Stored entries
○ ○ ○ ○ ○ ○ ○

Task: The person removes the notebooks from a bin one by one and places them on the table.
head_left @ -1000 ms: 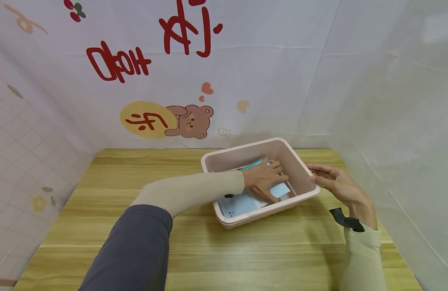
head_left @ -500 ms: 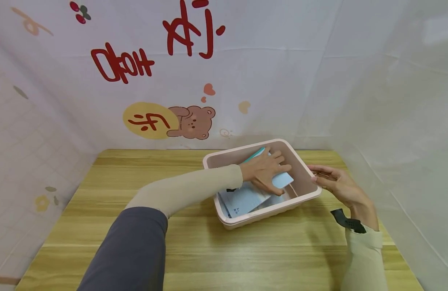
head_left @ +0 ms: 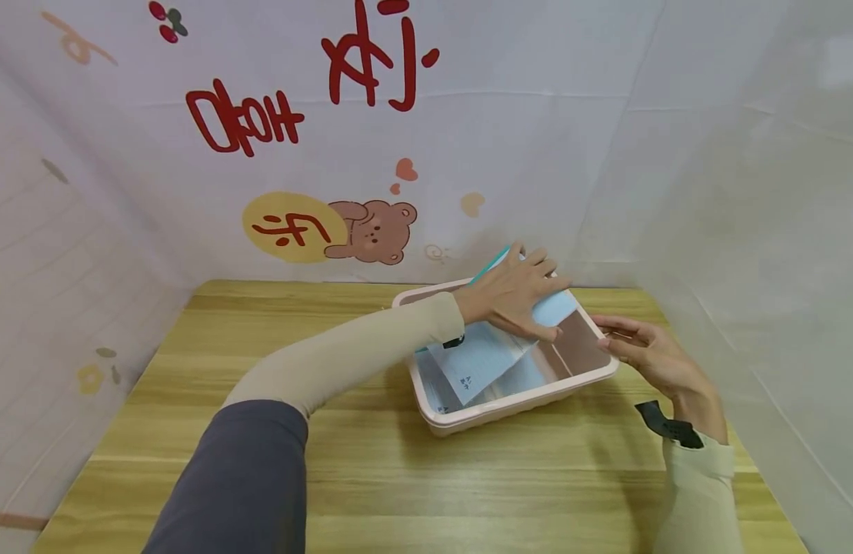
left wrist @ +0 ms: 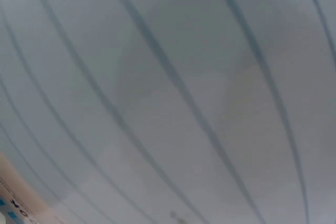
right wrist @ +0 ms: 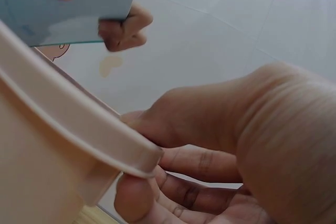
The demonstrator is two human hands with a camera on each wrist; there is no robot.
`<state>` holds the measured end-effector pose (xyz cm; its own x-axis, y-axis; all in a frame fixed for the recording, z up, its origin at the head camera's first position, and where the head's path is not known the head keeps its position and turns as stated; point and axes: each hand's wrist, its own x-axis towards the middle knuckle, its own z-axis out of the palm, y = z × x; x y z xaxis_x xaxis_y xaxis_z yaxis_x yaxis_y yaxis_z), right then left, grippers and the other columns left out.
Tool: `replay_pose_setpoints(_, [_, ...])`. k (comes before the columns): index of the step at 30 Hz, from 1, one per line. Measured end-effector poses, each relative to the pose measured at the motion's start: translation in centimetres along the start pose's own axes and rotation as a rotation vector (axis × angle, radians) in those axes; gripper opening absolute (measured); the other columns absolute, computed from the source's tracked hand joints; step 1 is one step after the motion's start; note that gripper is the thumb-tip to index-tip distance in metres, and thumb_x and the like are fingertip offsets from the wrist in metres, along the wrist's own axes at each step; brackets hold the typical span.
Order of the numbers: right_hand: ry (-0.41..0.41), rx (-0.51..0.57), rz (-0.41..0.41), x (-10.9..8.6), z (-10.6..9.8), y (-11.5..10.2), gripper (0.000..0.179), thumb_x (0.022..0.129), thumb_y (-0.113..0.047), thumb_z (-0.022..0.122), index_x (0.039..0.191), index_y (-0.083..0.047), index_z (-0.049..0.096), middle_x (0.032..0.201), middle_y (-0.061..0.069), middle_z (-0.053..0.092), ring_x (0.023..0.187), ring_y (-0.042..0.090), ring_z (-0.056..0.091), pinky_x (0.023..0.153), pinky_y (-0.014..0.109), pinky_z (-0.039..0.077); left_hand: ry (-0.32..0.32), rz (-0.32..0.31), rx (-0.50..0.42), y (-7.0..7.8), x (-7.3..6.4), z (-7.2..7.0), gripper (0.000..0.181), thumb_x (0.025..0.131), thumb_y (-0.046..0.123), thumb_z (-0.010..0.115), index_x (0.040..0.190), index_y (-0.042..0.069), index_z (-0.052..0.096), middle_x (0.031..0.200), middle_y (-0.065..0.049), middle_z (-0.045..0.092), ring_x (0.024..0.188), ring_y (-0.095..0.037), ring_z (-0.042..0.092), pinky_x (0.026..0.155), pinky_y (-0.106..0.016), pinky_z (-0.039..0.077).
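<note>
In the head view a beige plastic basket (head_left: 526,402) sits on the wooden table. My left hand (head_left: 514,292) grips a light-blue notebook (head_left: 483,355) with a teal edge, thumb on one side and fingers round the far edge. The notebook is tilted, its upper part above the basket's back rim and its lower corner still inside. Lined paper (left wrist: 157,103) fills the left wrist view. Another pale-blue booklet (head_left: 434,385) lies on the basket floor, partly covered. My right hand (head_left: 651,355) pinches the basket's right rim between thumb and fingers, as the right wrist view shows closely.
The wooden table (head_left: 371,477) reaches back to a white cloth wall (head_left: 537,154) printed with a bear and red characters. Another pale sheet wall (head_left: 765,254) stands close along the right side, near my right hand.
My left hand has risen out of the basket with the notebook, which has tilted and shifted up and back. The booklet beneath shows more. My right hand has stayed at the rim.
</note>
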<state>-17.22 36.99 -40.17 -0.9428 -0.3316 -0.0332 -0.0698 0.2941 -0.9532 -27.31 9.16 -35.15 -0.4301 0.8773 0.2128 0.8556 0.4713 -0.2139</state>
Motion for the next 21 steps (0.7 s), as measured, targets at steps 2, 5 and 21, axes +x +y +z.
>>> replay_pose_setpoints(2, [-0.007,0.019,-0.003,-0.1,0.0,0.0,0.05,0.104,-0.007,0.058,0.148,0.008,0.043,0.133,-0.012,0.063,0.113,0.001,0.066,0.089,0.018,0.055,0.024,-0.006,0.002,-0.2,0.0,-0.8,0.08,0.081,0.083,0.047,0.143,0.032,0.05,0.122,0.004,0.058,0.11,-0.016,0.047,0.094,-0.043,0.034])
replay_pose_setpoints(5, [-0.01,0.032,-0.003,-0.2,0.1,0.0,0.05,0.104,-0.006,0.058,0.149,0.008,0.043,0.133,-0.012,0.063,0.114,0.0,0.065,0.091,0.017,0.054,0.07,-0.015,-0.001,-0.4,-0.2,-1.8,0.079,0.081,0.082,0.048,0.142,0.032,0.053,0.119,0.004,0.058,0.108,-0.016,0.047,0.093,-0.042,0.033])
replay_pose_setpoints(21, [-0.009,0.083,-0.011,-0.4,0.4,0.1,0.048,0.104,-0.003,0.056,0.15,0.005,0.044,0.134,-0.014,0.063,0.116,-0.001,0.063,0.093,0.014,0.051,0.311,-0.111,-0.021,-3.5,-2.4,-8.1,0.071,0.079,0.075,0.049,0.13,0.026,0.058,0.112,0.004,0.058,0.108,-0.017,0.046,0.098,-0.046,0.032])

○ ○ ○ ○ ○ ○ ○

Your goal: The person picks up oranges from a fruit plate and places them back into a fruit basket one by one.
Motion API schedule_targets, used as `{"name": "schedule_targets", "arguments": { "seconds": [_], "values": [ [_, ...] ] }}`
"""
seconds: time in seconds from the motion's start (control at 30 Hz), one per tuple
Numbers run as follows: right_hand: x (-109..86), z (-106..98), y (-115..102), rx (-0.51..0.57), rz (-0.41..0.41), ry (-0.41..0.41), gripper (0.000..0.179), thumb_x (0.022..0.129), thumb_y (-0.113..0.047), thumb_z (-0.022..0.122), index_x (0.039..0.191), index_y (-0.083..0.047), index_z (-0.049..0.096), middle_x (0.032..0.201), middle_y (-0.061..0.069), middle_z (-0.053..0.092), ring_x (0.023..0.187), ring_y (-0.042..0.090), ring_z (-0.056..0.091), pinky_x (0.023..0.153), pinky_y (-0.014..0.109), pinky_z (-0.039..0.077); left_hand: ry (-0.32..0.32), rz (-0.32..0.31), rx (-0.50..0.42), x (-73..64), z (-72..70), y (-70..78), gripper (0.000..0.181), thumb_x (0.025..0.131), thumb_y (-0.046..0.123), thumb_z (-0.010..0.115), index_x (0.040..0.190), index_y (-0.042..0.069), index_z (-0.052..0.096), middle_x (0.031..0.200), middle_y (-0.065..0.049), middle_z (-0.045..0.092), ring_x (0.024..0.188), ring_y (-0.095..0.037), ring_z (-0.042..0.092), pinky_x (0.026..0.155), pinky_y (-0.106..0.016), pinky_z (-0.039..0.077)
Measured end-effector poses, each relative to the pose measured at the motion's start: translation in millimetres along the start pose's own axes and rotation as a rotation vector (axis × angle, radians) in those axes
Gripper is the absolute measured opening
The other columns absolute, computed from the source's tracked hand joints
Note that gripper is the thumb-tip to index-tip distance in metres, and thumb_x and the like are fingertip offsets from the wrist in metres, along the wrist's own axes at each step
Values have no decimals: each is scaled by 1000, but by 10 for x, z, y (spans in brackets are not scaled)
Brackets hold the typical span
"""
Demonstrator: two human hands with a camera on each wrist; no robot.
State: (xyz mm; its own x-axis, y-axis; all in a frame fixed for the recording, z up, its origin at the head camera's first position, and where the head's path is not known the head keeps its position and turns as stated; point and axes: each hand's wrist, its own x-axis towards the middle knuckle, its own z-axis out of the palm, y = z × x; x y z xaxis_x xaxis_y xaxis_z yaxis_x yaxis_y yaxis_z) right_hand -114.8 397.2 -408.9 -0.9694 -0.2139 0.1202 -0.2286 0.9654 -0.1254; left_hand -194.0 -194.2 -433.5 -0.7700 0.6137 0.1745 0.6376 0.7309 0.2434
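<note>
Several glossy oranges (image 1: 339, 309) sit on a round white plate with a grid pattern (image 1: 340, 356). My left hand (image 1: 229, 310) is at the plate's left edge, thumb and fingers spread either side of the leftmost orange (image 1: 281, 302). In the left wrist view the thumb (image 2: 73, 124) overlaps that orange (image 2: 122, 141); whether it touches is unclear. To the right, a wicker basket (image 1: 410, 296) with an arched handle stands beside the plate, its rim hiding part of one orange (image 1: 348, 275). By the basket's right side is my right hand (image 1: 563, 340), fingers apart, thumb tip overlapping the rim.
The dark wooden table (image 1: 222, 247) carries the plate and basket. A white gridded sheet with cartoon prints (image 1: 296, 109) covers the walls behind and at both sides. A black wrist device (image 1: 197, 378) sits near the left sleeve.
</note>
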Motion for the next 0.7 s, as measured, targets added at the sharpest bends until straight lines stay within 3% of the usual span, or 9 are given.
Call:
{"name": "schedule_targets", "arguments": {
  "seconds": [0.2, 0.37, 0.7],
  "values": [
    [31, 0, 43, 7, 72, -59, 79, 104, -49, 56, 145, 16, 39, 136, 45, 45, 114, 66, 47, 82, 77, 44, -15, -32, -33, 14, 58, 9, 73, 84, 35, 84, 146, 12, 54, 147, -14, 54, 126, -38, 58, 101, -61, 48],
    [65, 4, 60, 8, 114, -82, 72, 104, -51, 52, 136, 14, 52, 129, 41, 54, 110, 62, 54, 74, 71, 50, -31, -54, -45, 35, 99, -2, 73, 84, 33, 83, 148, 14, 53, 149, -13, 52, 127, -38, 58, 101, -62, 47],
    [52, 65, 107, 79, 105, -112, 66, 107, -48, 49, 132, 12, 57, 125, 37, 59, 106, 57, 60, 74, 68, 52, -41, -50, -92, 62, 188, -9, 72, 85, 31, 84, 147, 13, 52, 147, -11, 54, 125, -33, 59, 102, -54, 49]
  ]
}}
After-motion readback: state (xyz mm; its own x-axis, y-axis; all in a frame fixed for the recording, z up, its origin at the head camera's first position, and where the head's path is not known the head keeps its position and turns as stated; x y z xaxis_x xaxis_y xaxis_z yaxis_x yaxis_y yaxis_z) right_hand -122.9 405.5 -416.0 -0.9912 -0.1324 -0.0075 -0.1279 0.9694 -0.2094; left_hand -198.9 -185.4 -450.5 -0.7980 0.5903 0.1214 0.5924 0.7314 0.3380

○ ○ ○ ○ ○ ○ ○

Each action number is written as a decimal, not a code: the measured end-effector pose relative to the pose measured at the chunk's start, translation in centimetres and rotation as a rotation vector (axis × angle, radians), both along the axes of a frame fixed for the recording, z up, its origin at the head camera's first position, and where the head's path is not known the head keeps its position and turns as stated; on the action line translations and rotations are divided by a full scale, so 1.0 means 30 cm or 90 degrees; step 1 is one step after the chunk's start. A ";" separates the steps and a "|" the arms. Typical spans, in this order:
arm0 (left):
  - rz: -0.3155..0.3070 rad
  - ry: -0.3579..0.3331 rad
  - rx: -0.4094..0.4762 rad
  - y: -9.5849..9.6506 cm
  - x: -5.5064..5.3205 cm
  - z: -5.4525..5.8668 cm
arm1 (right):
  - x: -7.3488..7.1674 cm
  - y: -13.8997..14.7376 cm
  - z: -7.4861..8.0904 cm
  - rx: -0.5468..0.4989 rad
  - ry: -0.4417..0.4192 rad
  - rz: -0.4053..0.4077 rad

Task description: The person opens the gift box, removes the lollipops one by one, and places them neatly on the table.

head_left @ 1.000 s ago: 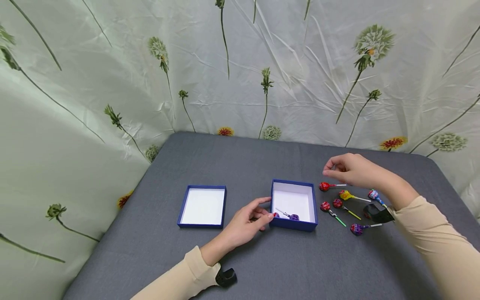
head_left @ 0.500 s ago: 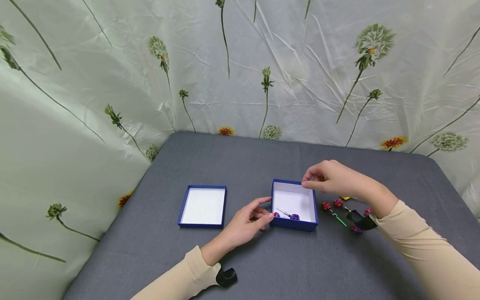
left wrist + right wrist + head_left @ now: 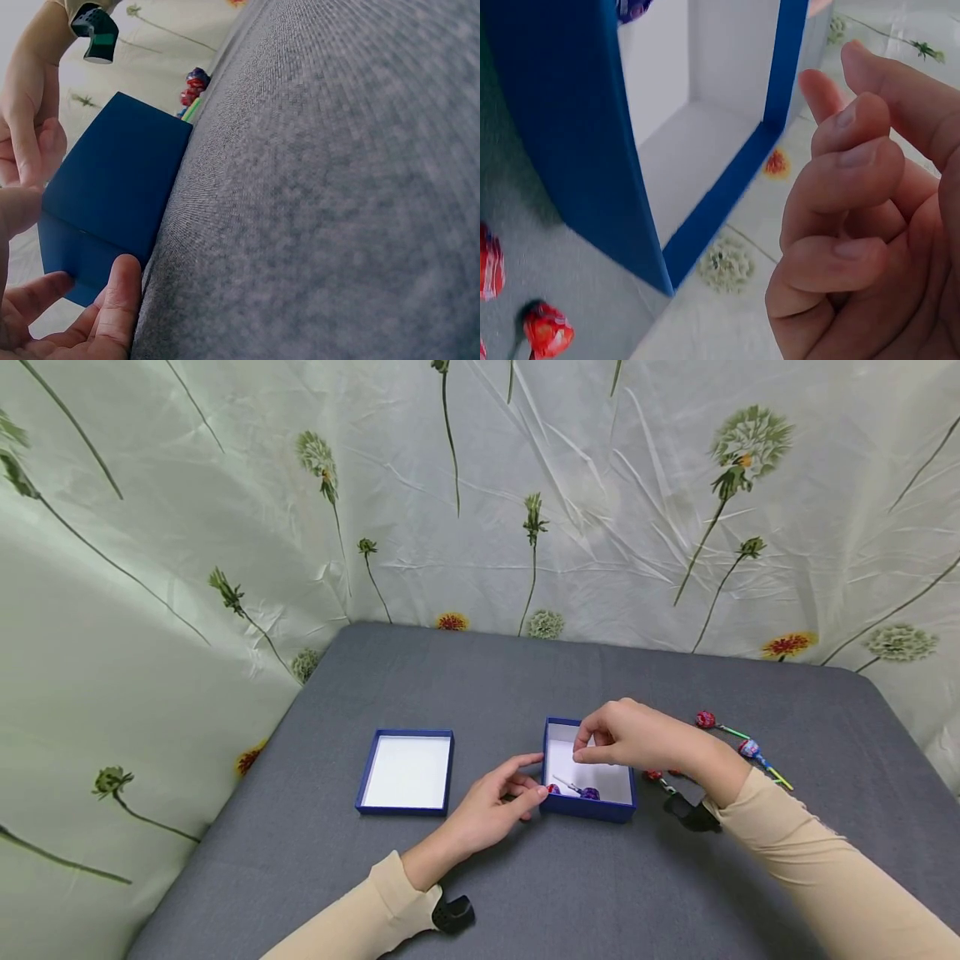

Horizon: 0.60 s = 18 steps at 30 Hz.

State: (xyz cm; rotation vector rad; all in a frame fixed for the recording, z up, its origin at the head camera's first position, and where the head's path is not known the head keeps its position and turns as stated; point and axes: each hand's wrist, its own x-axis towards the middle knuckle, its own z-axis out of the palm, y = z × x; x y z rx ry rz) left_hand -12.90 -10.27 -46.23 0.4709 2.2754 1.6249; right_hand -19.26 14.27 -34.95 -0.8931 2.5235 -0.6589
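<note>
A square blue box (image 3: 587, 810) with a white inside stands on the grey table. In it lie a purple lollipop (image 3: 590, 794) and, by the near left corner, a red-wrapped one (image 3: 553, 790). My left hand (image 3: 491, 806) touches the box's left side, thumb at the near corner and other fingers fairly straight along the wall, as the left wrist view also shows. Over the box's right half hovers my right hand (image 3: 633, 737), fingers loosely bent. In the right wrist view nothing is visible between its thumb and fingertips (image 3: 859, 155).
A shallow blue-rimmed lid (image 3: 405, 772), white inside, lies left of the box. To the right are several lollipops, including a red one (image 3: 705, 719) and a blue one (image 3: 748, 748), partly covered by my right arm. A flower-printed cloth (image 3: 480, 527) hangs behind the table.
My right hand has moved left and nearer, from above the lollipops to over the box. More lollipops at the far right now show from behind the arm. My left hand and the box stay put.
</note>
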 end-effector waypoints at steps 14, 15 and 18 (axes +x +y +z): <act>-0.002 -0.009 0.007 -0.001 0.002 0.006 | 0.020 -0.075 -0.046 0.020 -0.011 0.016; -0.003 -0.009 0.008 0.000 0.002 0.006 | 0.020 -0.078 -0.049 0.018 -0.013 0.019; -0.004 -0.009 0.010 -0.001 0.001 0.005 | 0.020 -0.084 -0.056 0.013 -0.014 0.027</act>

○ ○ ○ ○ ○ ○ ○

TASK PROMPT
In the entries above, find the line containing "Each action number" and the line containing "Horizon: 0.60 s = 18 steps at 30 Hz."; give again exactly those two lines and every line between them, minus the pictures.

WORKED SOLUTION
Each action number is written as a decimal, not a code: the measured end-effector pose relative to the pose measured at the chunk's start, translation in centimetres and rotation as a rotation vector (axis × angle, radians), both along the axes of a frame fixed for the recording, z up, its origin at the head camera's first position, and where the head's path is not known the head keeps its position and turns as stated; on the action line translations and rotations are divided by a full scale, so 1.0 means 30 cm or 90 degrees; step 1 is one step after the chunk's start. A ";" separates the steps and a "|" the arms. Typical spans, in this order:
arm0 (left):
  - rz: -0.3155..0.3070 rad
  - ry: -0.3579..0.3331 rad
  - rx: -0.4094..0.4762 rad
  - y: -9.5849..9.6506 cm
  - x: -5.5064..5.3205 cm
  - z: -5.4525..5.8668 cm
arm1 (right):
  - x: -7.3488..7.1674 cm
  - y: -13.8997..14.7376 cm
  - z: -7.4861..8.0904 cm
  - rx: -0.5468..0.4989 rad
  - ry: -0.4417..0.4192 rad
  - rz: -0.4053..0.4077 rad

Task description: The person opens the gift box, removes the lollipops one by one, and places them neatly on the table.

head_left @ 1.000 s ago: 
head_left @ 0.500 s ago: 
left wrist + right wrist + head_left @ now: 

Horizon: 0.60 s = 18 steps at 30 Hz.

No more output is required for the exercise.